Natürliche Familienplanung (NFP): Dabei handelt es sich um eine gesundheitlich unbedenkliche Methode der Schwangerschaftsverhütung oder der gezielten Schwangerschaftsplanung. Die Natürliche Familienplanung ist eine sogenannte 2-Zeichen-Methode, das heißt Körpertemperatur und Beschaffenheit des Zervixschleims werden kontinuierlich notiert. Voraussetzung der Sicherheit der Verhütungsmethode ist die Bereitschaft der Frau, sich mit ihrem Körper auseinanderzusetzen und die Methode zu erlernen. Allerdings fühlen sich viele Frauen gerade deswegen mit dieser Methode besonders wohl, sie lernen ihren Körper besser kennen. Besonderheiten fallen sofort auf und es ist leichter, die Signale des eigenen Körpers zu deuten
Eignet sich die Natürliche Verhütung für jede Frau?
Die Methode ist nicht so streng, wie sie oft nach außen dargestellt wird.
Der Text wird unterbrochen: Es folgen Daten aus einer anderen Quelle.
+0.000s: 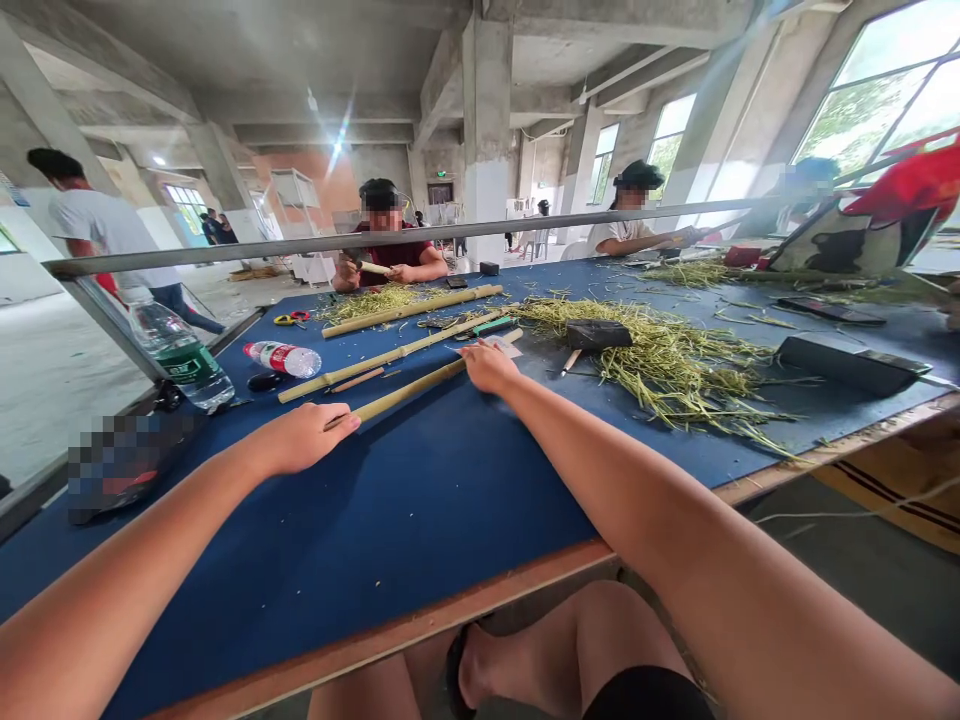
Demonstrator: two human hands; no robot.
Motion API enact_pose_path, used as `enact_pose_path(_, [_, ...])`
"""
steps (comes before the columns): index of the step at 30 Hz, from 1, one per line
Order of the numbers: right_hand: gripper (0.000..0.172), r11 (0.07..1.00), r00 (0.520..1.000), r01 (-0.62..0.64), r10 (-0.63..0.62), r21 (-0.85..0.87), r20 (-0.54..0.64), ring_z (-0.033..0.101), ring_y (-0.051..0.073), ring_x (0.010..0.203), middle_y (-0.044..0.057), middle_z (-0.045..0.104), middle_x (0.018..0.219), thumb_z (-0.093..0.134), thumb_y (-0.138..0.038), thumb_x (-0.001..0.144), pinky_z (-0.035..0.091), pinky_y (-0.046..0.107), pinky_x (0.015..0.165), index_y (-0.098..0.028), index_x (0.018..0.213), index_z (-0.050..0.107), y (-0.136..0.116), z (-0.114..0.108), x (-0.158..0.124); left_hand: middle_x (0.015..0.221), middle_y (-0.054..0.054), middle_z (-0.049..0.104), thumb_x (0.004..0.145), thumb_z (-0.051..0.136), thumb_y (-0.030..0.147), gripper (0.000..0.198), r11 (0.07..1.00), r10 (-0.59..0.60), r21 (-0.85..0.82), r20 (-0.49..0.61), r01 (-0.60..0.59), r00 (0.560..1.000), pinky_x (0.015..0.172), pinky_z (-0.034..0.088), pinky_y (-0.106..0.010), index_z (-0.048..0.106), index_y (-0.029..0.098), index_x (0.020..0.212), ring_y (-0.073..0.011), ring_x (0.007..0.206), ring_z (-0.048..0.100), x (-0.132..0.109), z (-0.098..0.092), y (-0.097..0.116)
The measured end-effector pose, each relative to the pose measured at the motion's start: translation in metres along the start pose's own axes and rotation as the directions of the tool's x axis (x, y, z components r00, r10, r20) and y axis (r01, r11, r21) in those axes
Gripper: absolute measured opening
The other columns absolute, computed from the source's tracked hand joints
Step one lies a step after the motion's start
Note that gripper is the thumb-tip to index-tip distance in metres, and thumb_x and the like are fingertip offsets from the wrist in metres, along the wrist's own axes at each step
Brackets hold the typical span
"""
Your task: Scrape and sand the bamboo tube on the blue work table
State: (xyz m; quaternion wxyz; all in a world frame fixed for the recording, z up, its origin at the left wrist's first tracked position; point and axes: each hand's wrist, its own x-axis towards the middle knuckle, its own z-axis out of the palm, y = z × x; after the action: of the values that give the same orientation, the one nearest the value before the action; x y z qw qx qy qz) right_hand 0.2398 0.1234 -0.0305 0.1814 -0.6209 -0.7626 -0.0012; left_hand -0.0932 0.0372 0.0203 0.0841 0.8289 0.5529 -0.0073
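Deep blue tabletop [375,500], yellow-green bamboo pole [409,391] towards eight o'clock, green-yellow shavings [675,355] at three, red-and-white bottle label [281,357] at nine

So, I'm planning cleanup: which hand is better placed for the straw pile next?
Probably the right hand: both are at the stick, but it's nearer the straw pile than the left hand.
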Motion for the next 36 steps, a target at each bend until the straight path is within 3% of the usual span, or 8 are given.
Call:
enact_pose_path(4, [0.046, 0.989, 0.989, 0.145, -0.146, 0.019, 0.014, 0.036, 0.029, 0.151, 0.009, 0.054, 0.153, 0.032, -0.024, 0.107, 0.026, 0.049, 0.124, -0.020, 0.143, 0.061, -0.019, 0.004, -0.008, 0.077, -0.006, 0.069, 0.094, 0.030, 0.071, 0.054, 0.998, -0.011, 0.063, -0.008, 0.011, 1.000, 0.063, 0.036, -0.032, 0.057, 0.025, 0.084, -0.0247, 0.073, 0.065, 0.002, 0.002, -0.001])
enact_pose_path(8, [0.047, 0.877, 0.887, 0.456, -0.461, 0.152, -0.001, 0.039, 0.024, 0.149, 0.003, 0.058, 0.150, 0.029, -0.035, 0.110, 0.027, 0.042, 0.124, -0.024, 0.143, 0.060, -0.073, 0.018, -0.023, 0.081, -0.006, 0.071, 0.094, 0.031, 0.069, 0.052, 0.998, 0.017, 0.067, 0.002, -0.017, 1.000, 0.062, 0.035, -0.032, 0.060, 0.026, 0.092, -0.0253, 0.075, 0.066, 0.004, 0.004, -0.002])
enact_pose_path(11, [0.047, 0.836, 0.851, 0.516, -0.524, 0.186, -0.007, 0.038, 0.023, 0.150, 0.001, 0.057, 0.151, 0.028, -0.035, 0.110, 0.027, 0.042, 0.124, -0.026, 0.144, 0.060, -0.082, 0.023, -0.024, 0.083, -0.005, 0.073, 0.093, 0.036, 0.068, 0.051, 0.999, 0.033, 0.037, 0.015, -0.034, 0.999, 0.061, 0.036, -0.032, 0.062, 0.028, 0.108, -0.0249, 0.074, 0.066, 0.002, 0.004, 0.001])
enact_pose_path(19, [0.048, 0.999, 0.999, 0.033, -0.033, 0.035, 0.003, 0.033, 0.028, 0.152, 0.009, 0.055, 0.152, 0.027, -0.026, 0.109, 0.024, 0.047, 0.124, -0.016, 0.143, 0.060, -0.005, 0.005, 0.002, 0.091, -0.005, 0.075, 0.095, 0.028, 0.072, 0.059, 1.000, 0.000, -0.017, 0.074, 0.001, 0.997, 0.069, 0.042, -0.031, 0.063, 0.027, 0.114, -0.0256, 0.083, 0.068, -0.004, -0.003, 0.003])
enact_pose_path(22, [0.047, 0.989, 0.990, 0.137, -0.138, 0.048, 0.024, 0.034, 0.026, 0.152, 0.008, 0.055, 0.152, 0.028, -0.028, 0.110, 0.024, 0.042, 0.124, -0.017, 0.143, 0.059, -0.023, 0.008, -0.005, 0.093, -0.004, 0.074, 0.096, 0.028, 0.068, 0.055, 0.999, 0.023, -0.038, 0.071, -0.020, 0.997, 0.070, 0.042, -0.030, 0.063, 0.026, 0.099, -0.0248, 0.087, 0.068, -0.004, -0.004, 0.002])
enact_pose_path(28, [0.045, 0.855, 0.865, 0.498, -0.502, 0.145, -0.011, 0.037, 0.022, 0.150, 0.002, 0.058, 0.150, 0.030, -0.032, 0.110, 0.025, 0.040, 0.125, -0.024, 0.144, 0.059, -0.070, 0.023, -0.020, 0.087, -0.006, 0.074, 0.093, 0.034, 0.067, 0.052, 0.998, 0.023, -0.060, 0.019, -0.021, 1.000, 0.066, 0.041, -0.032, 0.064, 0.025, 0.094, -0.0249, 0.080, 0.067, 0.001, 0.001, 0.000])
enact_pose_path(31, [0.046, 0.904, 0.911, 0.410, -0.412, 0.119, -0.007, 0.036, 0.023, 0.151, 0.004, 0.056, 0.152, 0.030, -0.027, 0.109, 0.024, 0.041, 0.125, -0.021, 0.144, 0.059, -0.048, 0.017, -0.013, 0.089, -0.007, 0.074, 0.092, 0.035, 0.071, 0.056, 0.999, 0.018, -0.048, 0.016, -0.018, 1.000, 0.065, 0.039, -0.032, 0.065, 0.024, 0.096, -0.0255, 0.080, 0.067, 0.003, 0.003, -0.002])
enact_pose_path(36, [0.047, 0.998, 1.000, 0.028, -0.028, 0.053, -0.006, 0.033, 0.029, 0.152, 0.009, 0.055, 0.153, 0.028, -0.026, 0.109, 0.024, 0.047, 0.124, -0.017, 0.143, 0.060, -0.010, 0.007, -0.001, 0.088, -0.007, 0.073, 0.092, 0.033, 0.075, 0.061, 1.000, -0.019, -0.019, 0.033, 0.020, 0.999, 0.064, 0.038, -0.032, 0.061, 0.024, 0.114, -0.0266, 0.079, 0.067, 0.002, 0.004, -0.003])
Anwenderinnen müssen aber bereit sein, sich damit auseinanderzusetzen. Es kursiert das Gerücht, Frauen müssen immer zu einer bestimmten Zeit ihre Temperatur messen oder eine bestimmte Anzahl an Stunden geschlafen haben. Das stimmt so nicht. Wichtig ist, dass die Nutzerin alles notiert und beobachtet wie ihr Körper auf verschiedene Messzeiten reagiert. Aber wenn Frauen ein unruhiges Leben führen, mehr nachtaktiv als tagaktiv sind, gibt es geeignetere Arten zu verhüten.
Was sind die Vorteile der Natürlichen Verhütung?
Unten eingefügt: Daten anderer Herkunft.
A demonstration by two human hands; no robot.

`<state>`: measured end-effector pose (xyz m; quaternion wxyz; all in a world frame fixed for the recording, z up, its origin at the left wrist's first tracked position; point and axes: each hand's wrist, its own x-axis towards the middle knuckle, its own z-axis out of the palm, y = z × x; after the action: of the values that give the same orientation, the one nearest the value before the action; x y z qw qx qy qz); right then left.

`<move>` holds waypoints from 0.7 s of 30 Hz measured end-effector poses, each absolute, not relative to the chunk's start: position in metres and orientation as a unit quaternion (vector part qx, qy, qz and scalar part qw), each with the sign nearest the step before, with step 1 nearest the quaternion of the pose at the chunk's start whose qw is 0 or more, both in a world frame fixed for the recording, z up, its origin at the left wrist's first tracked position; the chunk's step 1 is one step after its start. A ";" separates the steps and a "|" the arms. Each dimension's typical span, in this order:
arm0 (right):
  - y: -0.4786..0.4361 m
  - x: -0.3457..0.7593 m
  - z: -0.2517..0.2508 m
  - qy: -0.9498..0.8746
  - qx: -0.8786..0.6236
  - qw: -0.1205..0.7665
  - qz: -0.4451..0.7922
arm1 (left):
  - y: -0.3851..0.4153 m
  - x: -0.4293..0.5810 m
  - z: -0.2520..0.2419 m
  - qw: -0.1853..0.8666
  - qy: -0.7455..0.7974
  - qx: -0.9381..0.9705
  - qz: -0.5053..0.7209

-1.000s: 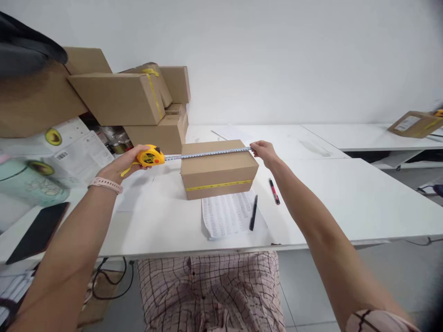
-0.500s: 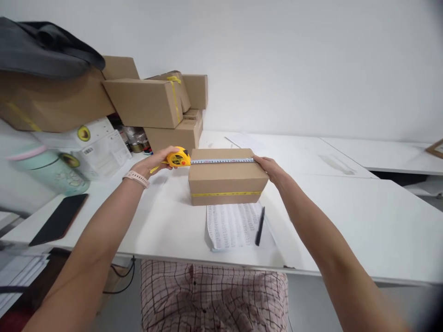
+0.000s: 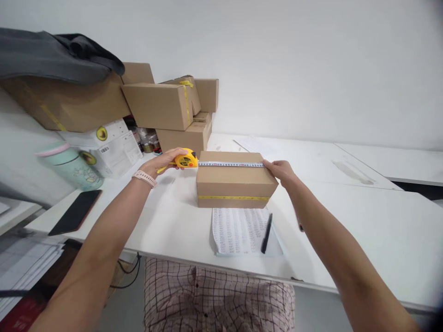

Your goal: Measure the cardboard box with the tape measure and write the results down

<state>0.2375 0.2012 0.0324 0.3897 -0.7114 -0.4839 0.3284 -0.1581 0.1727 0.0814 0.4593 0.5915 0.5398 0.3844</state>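
A yellow tape measure (image 3: pixel 186 159) is gripped in my left hand (image 3: pixel 166 161), just off the left end of a closed cardboard box (image 3: pixel 238 177). Its white blade (image 3: pixel 230 164) stretches straight across the box top from left to right. At the box's right edge, my right hand (image 3: pixel 281 170) pinches the blade's end between thumb and fingers; the very tip is hidden. Yellow tape (image 3: pixel 233 198) printed with small marks runs along the box's front. Under its front edge lies a printed sheet (image 3: pixel 238 233), with a black pen (image 3: pixel 266 233) on the paper's right side.
Cardboard boxes (image 3: pixel 155 106) are stacked at the back left, a dark grey bag (image 3: pixel 58 57) on top. A mint tumbler (image 3: pixel 71 168) and a dark flat slab (image 3: pixel 76 212) are on the left. A small dark-tipped object (image 3: pixel 300 226) shows beside my right forearm.
The view has turned slightly left, so everything appears shifted to the right. Both hands keep their hold, and the blade stays stretched over the box.
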 end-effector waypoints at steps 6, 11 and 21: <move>0.219 0.241 0.064 -0.536 -0.632 0.481 0.286 | 0.075 -0.118 0.080 0.558 0.447 0.616 0.331; 0.234 0.200 0.075 -0.681 -0.564 0.369 0.287 | -0.025 -0.032 0.009 0.799 0.333 0.415 0.280; 0.260 0.168 0.071 -0.688 -0.618 0.273 0.265 | -0.050 0.024 0.001 0.812 0.253 0.328 0.411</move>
<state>0.1684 0.2599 0.0712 0.2726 -0.6181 -0.6880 0.2651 0.0244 -0.0498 0.0008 0.8121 0.3278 0.2531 0.4111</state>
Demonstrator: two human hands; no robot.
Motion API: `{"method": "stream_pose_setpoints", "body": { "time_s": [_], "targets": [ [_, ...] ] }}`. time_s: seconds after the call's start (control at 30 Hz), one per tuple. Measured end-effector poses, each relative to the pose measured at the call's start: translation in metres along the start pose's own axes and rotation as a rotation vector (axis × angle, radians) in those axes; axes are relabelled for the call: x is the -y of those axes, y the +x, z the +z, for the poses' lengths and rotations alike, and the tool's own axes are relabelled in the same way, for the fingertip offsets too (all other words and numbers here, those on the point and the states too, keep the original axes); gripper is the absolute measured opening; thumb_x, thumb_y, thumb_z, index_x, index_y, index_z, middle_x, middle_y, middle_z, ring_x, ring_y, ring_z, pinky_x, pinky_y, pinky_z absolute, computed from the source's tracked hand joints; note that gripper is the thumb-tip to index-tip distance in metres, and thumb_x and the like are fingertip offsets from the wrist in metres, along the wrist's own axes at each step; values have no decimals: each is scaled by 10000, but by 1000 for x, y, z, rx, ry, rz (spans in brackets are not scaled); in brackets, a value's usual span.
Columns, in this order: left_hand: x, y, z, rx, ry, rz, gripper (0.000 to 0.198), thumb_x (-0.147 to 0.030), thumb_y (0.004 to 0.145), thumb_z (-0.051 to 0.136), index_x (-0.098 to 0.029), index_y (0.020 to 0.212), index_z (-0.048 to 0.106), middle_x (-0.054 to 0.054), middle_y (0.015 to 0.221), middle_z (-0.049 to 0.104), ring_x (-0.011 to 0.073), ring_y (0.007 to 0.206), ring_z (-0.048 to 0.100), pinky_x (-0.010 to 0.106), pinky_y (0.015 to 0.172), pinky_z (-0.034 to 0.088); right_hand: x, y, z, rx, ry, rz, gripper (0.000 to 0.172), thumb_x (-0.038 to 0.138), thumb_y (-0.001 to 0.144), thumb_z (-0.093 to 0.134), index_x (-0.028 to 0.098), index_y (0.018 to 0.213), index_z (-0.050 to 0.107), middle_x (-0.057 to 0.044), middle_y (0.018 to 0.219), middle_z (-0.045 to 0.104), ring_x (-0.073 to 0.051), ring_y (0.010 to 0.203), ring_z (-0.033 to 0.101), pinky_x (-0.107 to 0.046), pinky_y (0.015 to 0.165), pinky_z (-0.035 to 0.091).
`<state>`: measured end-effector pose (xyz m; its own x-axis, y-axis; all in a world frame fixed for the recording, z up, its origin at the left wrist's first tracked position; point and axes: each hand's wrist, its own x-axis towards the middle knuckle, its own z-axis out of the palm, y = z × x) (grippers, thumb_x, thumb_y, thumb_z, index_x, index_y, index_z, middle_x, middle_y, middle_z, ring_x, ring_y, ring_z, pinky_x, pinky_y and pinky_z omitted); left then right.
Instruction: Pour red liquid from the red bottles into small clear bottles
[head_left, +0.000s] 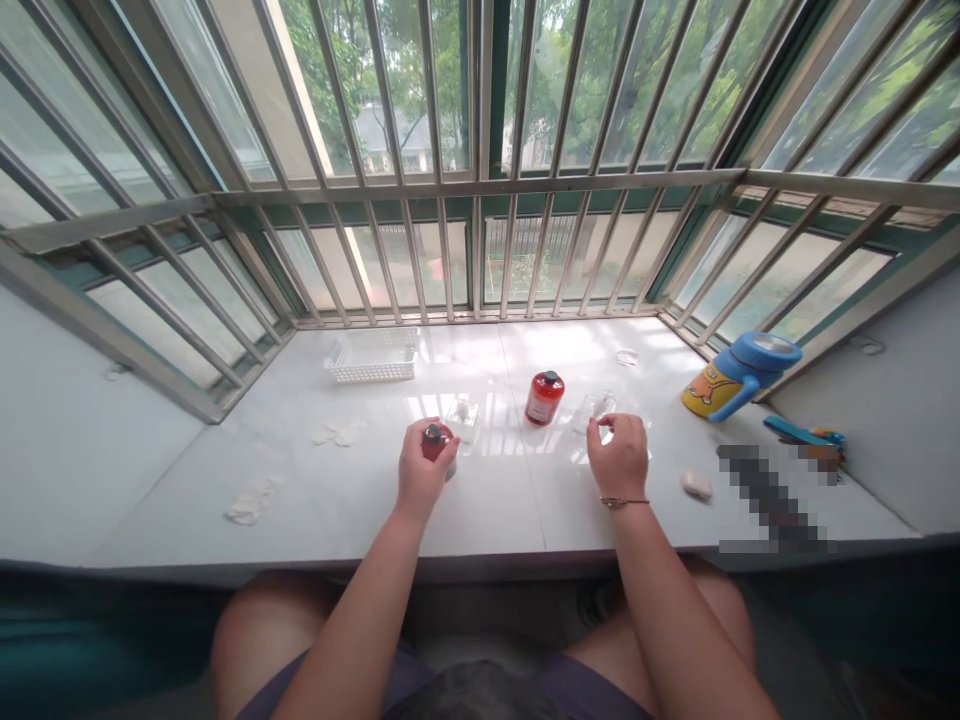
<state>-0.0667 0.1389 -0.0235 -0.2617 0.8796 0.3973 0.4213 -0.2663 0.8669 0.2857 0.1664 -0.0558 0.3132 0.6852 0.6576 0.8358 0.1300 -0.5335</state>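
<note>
My left hand (421, 470) is wrapped round a small red bottle with a black cap (433, 436), held just above the white ledge or against it; I cannot tell which. Behind that hand lies a clear plastic piece (463, 414). A second, larger red bottle (544, 400) with a black cap and a pale label stands upright between my hands. My right hand (621, 458), with a thin bracelet at its wrist, has thumb and fingertips brought together. Whatever is in that pinch is hidden or too small to name. Just beyond its fingers is another clear plastic piece (600, 404).
A white plastic basket (373, 370) sits at the back left of the white ledge (495, 510). Crumpled white pieces (253, 502) lie at left. On the right are a blue and yellow bottle (735, 375), a beige lump (697, 486) and a blue strap (802, 432). Window bars close the back.
</note>
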Motion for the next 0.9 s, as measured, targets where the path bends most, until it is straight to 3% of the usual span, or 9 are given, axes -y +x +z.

Der Gewinn der Methode ist auch, dass Anwenderinnen ihren Körper kennenlernen, dass Auffälligkeiten oder Besonderheiten auffallen. Dies kann dann mit dem Arzt oder der Ärztin sofort besprochen werden. Diese Frauen fühlen sich mit ihrem Körper häufig sehr viel sicherer und wohler.
Die Forschung zur „Pille für den Mann“ wurde eingestellt, da die Probanden sich zunehmend über Nebenwirkungen beklagten. Letztlich waren das die gleichen, die Frauen in Kauf nehmen müssen, wenn sie sich für die Pille entscheiden. Warum sind Nebenwirkungen in einem Fall akzeptabel und im anderen nicht?
Die Forschung zur hormonellen Verhütung für den Mann fand zwischen 2010 und 2011 statt. Die Pille gibt es schon seit den 60er Jahren. Als sie auf den Markt kam, gab es keine andere sichere Verhütung für Frauen. Für Männer war es heute einfacher über die Nebenwirkungen zu sprechen. Für die Frau gibt es ja bereits wirksame Methoden zur Verhütung und Männer waren es gewohnt, dass die Frau verhütet. Ich will den Männern nicht unterstellen, dass sie nicht bereit wären, eine Pille zu schlucken. Es ist absolut legitim die Nebenwirkungen zu benennen. Der Gewinn der Unabhängigkeit und der sexuellen Freiheit für die Frauen wog damals aber mehr als die Nebenwirkungen. Auch die Auflagen für die Pharmaindustrie waren zu dieser Zeit noch ganz andere. Wenn sie heutzutage Studien auswerten, ist der Fokus klar auf die Nebenwirkungen gerichtet. Unter den heutigen Voraussetzungen wäre die Pille bei diesen Ergebnissen wohl nicht mehr zugelassen worden.